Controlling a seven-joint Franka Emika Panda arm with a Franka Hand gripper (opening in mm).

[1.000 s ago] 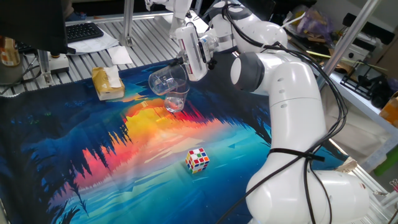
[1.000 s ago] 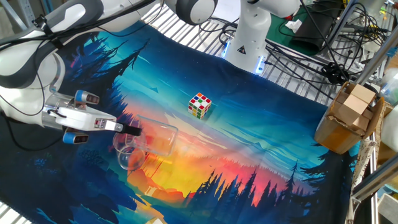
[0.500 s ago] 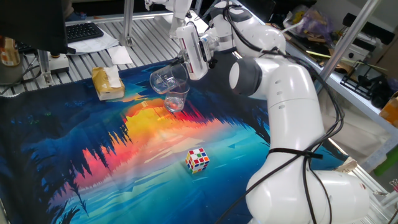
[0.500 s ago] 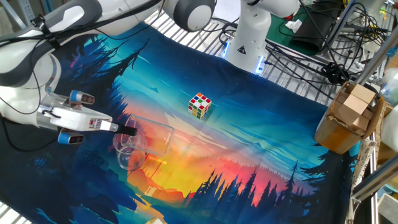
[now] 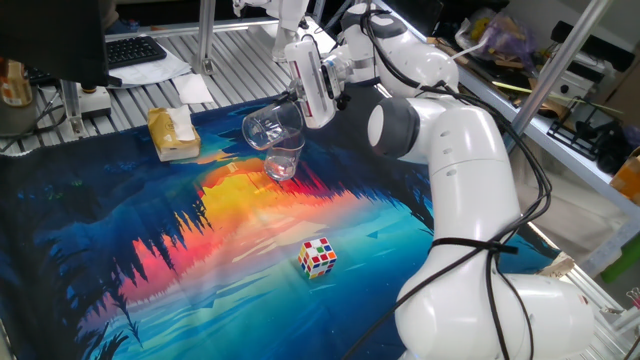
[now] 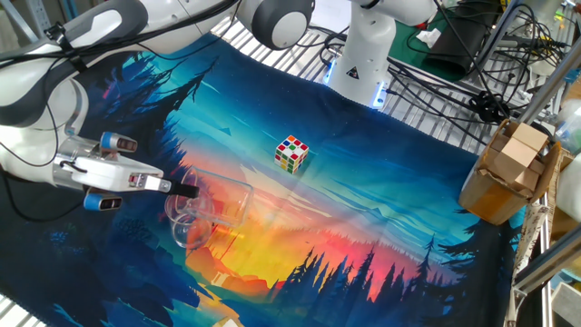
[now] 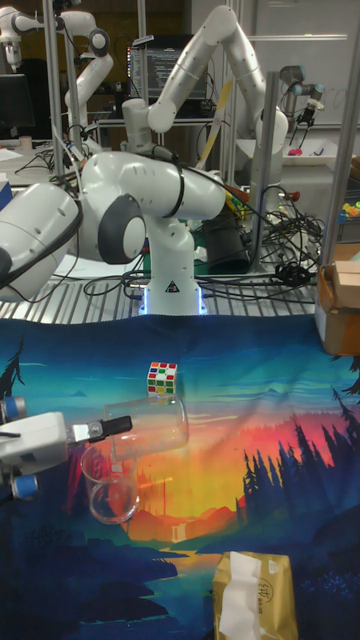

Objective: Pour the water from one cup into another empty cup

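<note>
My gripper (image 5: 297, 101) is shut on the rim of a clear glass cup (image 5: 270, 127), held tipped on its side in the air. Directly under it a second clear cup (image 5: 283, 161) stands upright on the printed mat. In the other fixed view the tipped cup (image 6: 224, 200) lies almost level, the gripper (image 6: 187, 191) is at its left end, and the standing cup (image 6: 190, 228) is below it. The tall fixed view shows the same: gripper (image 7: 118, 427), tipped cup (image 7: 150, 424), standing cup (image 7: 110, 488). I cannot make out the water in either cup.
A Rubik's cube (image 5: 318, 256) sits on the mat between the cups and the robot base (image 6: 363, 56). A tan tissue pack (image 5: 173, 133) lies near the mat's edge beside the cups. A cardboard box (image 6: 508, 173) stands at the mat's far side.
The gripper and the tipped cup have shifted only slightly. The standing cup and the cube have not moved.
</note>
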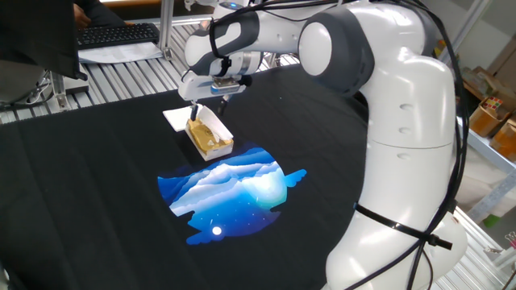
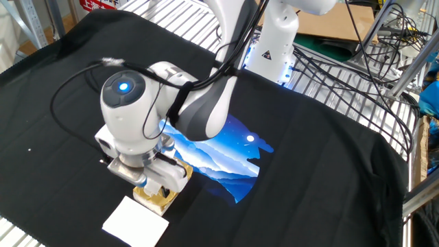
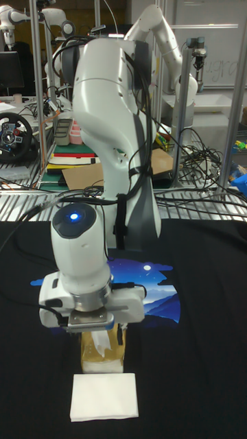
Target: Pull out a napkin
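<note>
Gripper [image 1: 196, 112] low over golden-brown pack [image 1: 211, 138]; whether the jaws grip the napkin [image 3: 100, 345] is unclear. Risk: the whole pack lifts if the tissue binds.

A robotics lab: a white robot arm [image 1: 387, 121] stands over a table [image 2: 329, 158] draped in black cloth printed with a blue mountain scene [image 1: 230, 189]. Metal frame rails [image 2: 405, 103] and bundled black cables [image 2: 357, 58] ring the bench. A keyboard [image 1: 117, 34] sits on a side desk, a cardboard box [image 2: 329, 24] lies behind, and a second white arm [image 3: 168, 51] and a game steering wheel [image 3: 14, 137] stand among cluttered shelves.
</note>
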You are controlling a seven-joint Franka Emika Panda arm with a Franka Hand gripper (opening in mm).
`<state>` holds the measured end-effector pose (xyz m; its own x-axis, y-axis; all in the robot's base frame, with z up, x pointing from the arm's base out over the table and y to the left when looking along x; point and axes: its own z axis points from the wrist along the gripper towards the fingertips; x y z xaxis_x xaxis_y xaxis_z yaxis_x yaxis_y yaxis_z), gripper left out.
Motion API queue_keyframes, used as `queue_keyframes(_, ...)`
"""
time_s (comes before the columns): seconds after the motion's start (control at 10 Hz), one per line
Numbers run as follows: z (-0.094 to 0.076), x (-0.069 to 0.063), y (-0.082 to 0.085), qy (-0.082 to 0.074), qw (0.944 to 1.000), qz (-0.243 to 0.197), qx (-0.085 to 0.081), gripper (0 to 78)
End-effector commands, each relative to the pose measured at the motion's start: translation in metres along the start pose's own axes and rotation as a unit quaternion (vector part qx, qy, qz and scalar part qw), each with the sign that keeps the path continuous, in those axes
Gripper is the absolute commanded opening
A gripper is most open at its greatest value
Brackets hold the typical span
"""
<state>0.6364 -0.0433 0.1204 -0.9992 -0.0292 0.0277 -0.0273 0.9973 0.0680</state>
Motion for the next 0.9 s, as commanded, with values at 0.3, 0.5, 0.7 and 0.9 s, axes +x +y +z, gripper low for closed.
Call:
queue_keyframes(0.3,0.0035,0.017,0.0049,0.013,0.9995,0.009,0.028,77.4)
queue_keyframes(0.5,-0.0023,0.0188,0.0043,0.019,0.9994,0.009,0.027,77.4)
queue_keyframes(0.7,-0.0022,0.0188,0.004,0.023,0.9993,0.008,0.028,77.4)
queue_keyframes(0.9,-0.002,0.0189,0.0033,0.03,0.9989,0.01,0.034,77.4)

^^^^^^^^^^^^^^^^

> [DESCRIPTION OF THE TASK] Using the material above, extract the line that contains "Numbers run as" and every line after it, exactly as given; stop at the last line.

> [EXERCISE ANSWER]
Numbers run as follows: z (-0.094 to 0.076), x (-0.069 to 0.063), y (-0.082 to 0.085), qy (-0.082 to 0.074), qw (0.944 to 1.000), qz (-0.243 to 0.197), qx (-0.085 to 0.081), gripper (0 to 78)
End-effector commands, each relative to the pose measured at the motion's start: translation in metres along the start pose's own axes and rotation as a unit quaternion (vector part qx, qy, qz and scalar part qw), each with the sign that keeps the path continuous, in those axes
Gripper is the absolute commanded opening
A gripper is most open at its greatest value
Brackets hold the typical span
"""
<state>0.6364 -0.0433 0.1204 -0.9992 -0.0292 0.0277 -0.0273 0.9973 0.0680</state>
Motion for the next 0.9 s, as commanded, with values at 0.3, 0.5, 0.7 and 0.9 s, axes +x +y +z, gripper low for closed.
Call:
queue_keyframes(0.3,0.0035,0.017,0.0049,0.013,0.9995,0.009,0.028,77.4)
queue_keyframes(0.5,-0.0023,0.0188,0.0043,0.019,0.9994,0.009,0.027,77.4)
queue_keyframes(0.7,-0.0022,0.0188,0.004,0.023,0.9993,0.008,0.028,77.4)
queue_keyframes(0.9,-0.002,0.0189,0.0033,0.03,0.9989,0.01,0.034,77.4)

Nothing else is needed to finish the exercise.